Recommendation App & Restaurant Decision Tool for Two
Modern consumers are overwhelmed with dining choices. With all the information and services available at a consumer’s fingertips, it takes a lot for restaurants to stand out. Recommendation systems offer an effective way for lesser-known restaurants to come to the attention of consumers. Such systems allow consumers to explore the abundance of choices at hand while still catering to their particular interests. As a result, they can enhance a consumer’s satisfaction and loyalty.
Considering this, we wanted to explore the two broad groups of recommendation systems: content-based and collaborative filtering methods. Content-based systems use the attributes of items and users to recommend items similar to those liked by the users in the past. In contrast, collaborative filtering systems recommend items that were liked by people who were identified as having similar tastes as the user. We have also combined both approaches into a hybrid recommendation system, using restaurant attributes and the users’ review history.
Additionally, we have developed an evaluation system for the user-based recommendation systems in order to be able compare them and choose the best approach. The chosen recommendation system was implemented in our app, “OkFoodie!,” that is now online to provide indecisive customers recommendations for two within the city of Las Vegas.
For this project, our team wanted to explore data provided by Yelp to create a recommendation system for two people with different tastes. The only task more difficult than one person picking a place to go to dinner is when two people need to choose a restaurant.
The Yelp Challenge Dataset is a subset of Yelp’s businesses, reviews, and user data from several cities. The data consists of:
- 5,200,000 user reviews
- 174,000 businesses
- 11 metropolitan areas from two countries
We chose to focus on Las Vegas because it had a large proportion of the businesses in the dataset with over 4,000 restaurants.
Yelp Dataset & EDA
Our exploratory data analysis started with a thorough understanding of the Yelp users. The average rating given for businesses is 3.8 stars. Out of all the reviewers, only 20% are writing the majority of the reviews, most reviewers write fewer than 5 reviews.
The Yelp Elite status is a way for the site to recognize users who are active in the Yelp community.
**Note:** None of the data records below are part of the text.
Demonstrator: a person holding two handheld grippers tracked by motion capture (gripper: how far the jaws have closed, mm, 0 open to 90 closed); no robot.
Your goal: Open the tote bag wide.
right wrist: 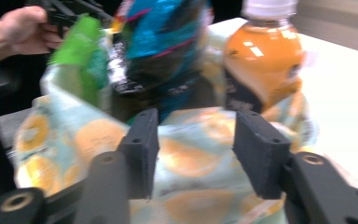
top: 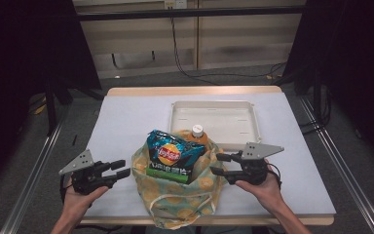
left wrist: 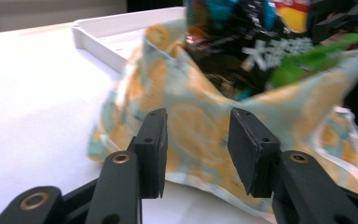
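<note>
A cloth bag with an orange-slice print (top: 175, 197) stands at the table's near edge. Out of it stick a blue crisp packet (top: 169, 155) and an orange drink bottle with a white cap (top: 198, 134). My left gripper (top: 121, 170) hovers just left of the bag, open and empty. In the left gripper view the bag (left wrist: 200, 114) lies beyond the gripper (left wrist: 196, 149). My right gripper (top: 219, 164) is open at the bag's right rim. In the right gripper view the bottle (right wrist: 261, 60) and packet (right wrist: 163, 42) rise behind the gripper (right wrist: 196, 149).
A white rectangular tray (top: 214, 104) lies behind the bag on the white table top (top: 121, 122), also seen as the tray (left wrist: 98, 39) in the left gripper view. The person's other hand (right wrist: 21, 25) appears far off in the right gripper view. Dark floor surrounds the table.
</note>
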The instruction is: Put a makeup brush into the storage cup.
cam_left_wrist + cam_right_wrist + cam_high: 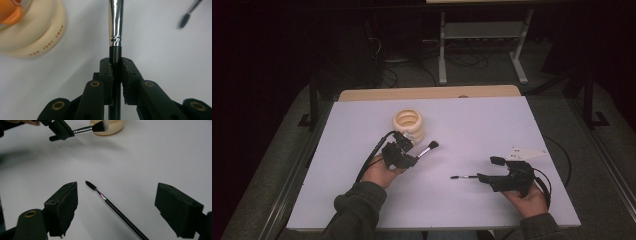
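My left gripper (416, 156) is shut on the black handle of a makeup brush (426, 150), held just above the white table near its middle. Seen along the left gripper (115, 62), the brush's silver ferrule (115, 22) sticks straight out past the pads. A cream ribbed holder (408, 122) stands just beyond that hand. My right gripper (490, 169) rests open at the right. A thin dark-tipped brush (112, 206) lies on the table between the wide jaws of the right gripper (117, 188), untouched by either pad. The fluffy brush head (100, 127) hangs in front of the holder (112, 127).
The white table (462, 125) has a wooden strip (427, 93) along its far edge. Cables trail from both grippers. An orange piece (10, 12) sits in the cream holder (37, 37). Beyond the table are a dark floor and a metal stand (482, 40).
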Motion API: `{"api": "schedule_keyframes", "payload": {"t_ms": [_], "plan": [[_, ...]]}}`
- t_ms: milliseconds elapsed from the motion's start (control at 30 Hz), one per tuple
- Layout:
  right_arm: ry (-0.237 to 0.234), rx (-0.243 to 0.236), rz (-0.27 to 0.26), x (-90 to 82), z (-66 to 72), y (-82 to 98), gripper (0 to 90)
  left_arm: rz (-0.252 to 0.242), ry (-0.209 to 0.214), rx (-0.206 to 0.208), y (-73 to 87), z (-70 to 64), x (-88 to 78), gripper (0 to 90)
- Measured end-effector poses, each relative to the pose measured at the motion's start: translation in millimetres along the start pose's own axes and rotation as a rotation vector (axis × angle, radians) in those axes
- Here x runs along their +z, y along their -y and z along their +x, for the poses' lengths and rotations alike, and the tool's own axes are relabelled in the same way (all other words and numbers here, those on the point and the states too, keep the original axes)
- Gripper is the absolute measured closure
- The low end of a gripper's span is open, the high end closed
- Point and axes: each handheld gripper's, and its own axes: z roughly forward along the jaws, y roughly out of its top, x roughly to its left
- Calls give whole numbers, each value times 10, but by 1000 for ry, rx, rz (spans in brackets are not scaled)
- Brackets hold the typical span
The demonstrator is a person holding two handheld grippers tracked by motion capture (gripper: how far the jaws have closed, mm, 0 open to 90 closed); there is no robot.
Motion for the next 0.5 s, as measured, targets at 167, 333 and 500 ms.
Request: {"api": "schedule_keyframes", "payload": {"t_ms": [167,333,500], "plan": [[-76,21,-17,26,37,-149,158,-66,40,-7,123,66,-186,796],[-123,-1,-15,49,109,-447,141,-131,60,-38,206,118,-350,796],[-154,-36,-20,109,203,-711,168,-194,88,-40,266,97,-468,796]]}}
Elite-worthiness is based on well-written reviews and high quality tips. Our team felt the reviews from Yelp Elite users should receive more weight when creating a recommendation system.
The general process for the app, as shown in the diagram below, requires two users to interact with the app by providing their location and each person’s restaurant preferences from the local restaurant list. The model utilizes the reviews written for each restaurant and runs the text through a natural language processing (NLP) model to find the most similar restaurants based on their reviews. Next, the similar restaurants are filtered based on location and other criteria taken from the businesses’ information contained in the dataset. Those recommendations are then ranked and, finally, returned back to the user within the app along with their locations displayed on a map.
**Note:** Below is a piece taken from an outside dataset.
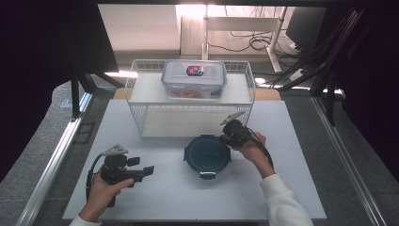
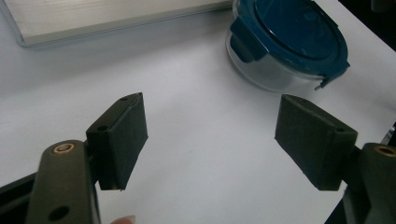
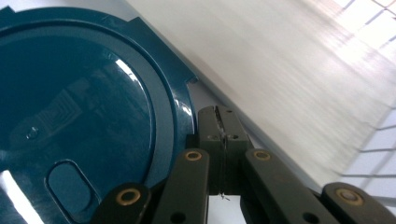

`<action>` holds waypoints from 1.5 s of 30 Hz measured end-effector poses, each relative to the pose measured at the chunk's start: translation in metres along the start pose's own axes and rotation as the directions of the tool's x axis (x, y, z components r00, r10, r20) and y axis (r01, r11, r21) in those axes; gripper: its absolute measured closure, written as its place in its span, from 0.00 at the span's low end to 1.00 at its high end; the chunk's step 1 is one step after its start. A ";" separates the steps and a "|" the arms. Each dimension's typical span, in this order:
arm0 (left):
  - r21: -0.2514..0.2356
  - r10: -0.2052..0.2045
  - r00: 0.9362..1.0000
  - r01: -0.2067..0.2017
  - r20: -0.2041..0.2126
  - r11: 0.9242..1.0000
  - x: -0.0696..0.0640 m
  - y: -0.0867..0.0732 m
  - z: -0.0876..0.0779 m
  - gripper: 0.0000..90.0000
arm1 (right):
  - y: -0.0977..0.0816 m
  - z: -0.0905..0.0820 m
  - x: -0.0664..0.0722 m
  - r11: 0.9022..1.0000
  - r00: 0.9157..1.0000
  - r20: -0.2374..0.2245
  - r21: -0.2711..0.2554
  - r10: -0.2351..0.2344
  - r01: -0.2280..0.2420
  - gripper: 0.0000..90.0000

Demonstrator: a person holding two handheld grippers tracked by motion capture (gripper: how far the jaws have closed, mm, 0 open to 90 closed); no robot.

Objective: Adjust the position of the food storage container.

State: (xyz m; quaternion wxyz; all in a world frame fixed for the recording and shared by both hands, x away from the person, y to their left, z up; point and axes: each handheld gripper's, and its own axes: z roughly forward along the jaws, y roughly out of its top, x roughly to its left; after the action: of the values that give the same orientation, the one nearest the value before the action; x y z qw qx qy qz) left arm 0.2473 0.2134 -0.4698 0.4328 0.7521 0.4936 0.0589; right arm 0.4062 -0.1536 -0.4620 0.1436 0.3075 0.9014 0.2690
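Note:
A round clear container with a dark blue lid stands on the white table, just in front of a wire basket. At the lid's upper right rim, my right gripper has its jaws pressed together. In the right gripper view the gripper points past the edge of the blue lid, and nothing shows between the pads. My left gripper rests low at the front left, open and empty. In the left gripper view its tips are wide apart, with the round container farther off.
A white wire basket stands at the back of the table. On its upper shelf sits a rectangular clear box with a lid. The basket's pale bottom board lies close behind the round container. Dark curtains and metal rails flank the table.

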 end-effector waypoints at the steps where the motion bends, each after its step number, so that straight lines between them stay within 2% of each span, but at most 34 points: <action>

Yelp and the 1/9/90 Rule (Unknown Users)
When you think about Yelp users, you probably think of the users who write the reviews. However, according a phenomenon in social media known as the 90/9/1 Rule, the users that write reviews are only a small percentage of the overall population using Yelp. According to this rule, only 1 percent of users will actively create content. Another 9 percent are users that observe and occasionally contribute. The other 90 percent observe without responding. In other words, most people on Yelp don’t write reviews; they merely read them. Those Yelp lurkers represent the majority of the prospective users for our app.
The first approach we chose was to offer recommendations to these users using a content-based recommendation system. This approach uses a series of discrete characteristics of an item liked by the user in order to recommend additional items with similar properties. In our case, each user would choose a restaurant that they like to form the basis of the recommendation. Examining the text of the reviews of the two selected restaurants would bring to light details that we would use to find other restaurants with similar characteristics.
A precedent for this content-based approach can be found in Pandora. The music site uses the properties of a song or artist to create a "station" that plays music with similar properties.
Similarity Based on Text Vectorization
The approach we followed to rank the restaurants for our recommendation system was to find restaurants with similar reviews to the chosen restaurants. In order to be able to compare the similarity between the reviews, we have to follow the following steps: pre-processing, vectorization, and document similarity.
The pre-processing of the text mainly includes:
- Tokenizing, or splitting the text into a sequence of words
- Lemmatizing, or identifying the root words
- Filtering stop words-- frequent words that add no value to our text
- Filtering infrequent words
Once the text is pre-processed, we vectorized the text (or make a numerical representation of it) by using word embeddings. The types of word embeddings can be classified into two categories: (1) frequency-based embeddings and (2) prediction-based embeddings.
- Frequency-based embeddings are represented by three types of vectors:
- Count vectors, which only take into consideration the frequency of the words
- TF-IDF (Term Frequency-Inverse Document Frequency): On top of the frequency of the words, this also considers the importance of a word in a document. For example, it penalizes common words by assigning them lower weights and gives words that are only present in some documents higher weights.
- Co-occurrence vectors or matrices. These vectors measure how often two words occur together, which is usually linked to their semantic relationship.
- Additionally, we create prediction-based vectors, which include Word2Vec and Doc2Vec, which are discussed in the next section.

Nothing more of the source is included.